# The problem:
Would you please transcribe the listing exactly, with no images?

# Data below:
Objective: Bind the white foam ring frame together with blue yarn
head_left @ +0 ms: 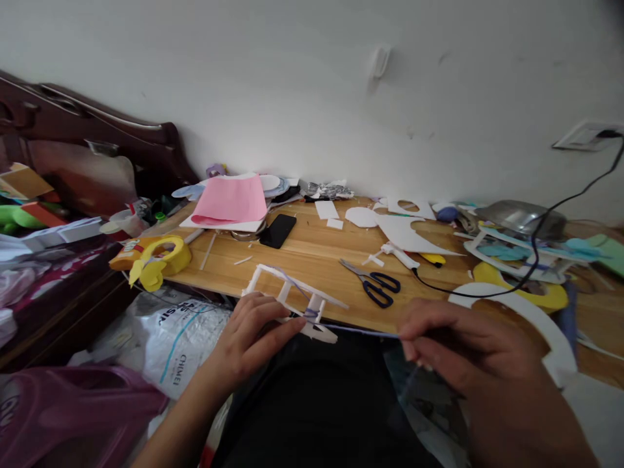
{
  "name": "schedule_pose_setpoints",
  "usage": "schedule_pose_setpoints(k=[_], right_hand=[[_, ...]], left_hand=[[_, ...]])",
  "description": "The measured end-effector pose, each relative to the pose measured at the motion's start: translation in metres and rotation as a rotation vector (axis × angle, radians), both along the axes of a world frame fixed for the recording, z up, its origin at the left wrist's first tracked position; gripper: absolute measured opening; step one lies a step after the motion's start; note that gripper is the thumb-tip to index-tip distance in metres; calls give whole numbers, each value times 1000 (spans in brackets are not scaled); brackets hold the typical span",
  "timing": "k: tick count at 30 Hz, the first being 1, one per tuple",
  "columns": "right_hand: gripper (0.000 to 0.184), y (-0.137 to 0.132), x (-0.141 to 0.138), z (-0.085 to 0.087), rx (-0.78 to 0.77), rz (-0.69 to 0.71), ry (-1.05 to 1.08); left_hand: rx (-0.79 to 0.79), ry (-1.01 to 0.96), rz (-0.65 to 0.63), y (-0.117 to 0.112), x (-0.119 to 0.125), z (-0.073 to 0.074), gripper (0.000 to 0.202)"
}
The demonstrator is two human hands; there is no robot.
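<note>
- left hand (260, 335): one, grasping the near side of the white frame, thumb towards the strip.
- right hand (468, 351): one, slightly blurred, pinching the far end of the purple strip between thumb and fingers.
- white frame (292, 284): ladder-like, with crosspieces; at the front edge of the bench (312, 246), tilted, partly covered by the left hand.
- purple strip (361, 331): thin, wrapped about a crosspiece of the frame, drawn across to the right hand.
- scissors (381, 287): dark-handled, lying on the bench between the two hands, blades pointing away to the left.
- glue gun (402, 255): white, just beyond the scissors, black cord (533, 250) running to the wall socket (585, 136).
- phone (278, 231): black, lying flat beyond the frame.
- pink sheet (231, 200): left of the phone, atop white paper.
- yellow tape roll (178, 255): at the bench's left end.
- metal bowl (524, 218): far right, near the wall.
</note>
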State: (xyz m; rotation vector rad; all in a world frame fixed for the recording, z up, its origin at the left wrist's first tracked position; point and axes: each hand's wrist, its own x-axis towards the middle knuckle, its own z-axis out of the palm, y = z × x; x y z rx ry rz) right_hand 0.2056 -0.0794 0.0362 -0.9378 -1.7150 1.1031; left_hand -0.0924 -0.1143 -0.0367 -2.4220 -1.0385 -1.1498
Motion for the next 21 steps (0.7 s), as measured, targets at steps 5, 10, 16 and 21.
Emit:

# Problem solution:
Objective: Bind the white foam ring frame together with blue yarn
head_left @ +0 ms: 
{
  "name": "schedule_pose_setpoints",
  "usage": "schedule_pose_setpoints(k=[_], right_hand=[[_, ...]], left_hand=[[_, ...]])",
  "description": "The measured end-effector pose, each relative to the pose measured at the motion's start: translation in metres and rotation as a rotation vector (axis × angle, radians), both along the axes of a world frame fixed for the recording, z up, its origin at the left wrist's first tracked position; gripper: absolute measured opening; step one lies a step after the motion's start; note that gripper is the thumb-tip to index-tip distance in metres; calls give whole numbers, each value times 1000 (spans in brackets are not scaled); brackets hold the typical span",
  "timing": "k: tick count at 30 Hz, the first being 1, one per tuple",
  "columns": "right_hand: gripper (0.000 to 0.184), y (-0.137 to 0.132), x (-0.141 to 0.138), z (-0.085 to 0.087), rx (-0.78 to 0.77), rz (-0.69 to 0.71), ry (-1.05 to 1.08); left_hand: rx (-0.79 to 0.79), ry (-1.01 to 0.96), rz (-0.65 to 0.63), y (-0.117 to 0.112), x (-0.119 to 0.125), z (-0.073 to 0.074), gripper (0.000 to 0.202)"
}
The demonstrator is two human hands; there is no robot.
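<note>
- left hand (260, 335): one, grasping the near side of the white frame, thumb towards the strip.
- right hand (468, 351): one, slightly blurred, pinching the far end of the purple strip between thumb and fingers.
- white frame (292, 284): ladder-like, with crosspieces; at the front edge of the bench (312, 246), tilted, partly covered by the left hand.
- purple strip (361, 331): thin, wrapped about a crosspiece of the frame, drawn across to the right hand.
- scissors (381, 287): dark-handled, lying on the bench between the two hands, blades pointing away to the left.
- glue gun (402, 255): white, just beyond the scissors, black cord (533, 250) running to the wall socket (585, 136).
- phone (278, 231): black, lying flat beyond the frame.
- pink sheet (231, 200): left of the phone, atop white paper.
- yellow tape roll (178, 255): at the bench's left end.
- metal bowl (524, 218): far right, near the wall.
</note>
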State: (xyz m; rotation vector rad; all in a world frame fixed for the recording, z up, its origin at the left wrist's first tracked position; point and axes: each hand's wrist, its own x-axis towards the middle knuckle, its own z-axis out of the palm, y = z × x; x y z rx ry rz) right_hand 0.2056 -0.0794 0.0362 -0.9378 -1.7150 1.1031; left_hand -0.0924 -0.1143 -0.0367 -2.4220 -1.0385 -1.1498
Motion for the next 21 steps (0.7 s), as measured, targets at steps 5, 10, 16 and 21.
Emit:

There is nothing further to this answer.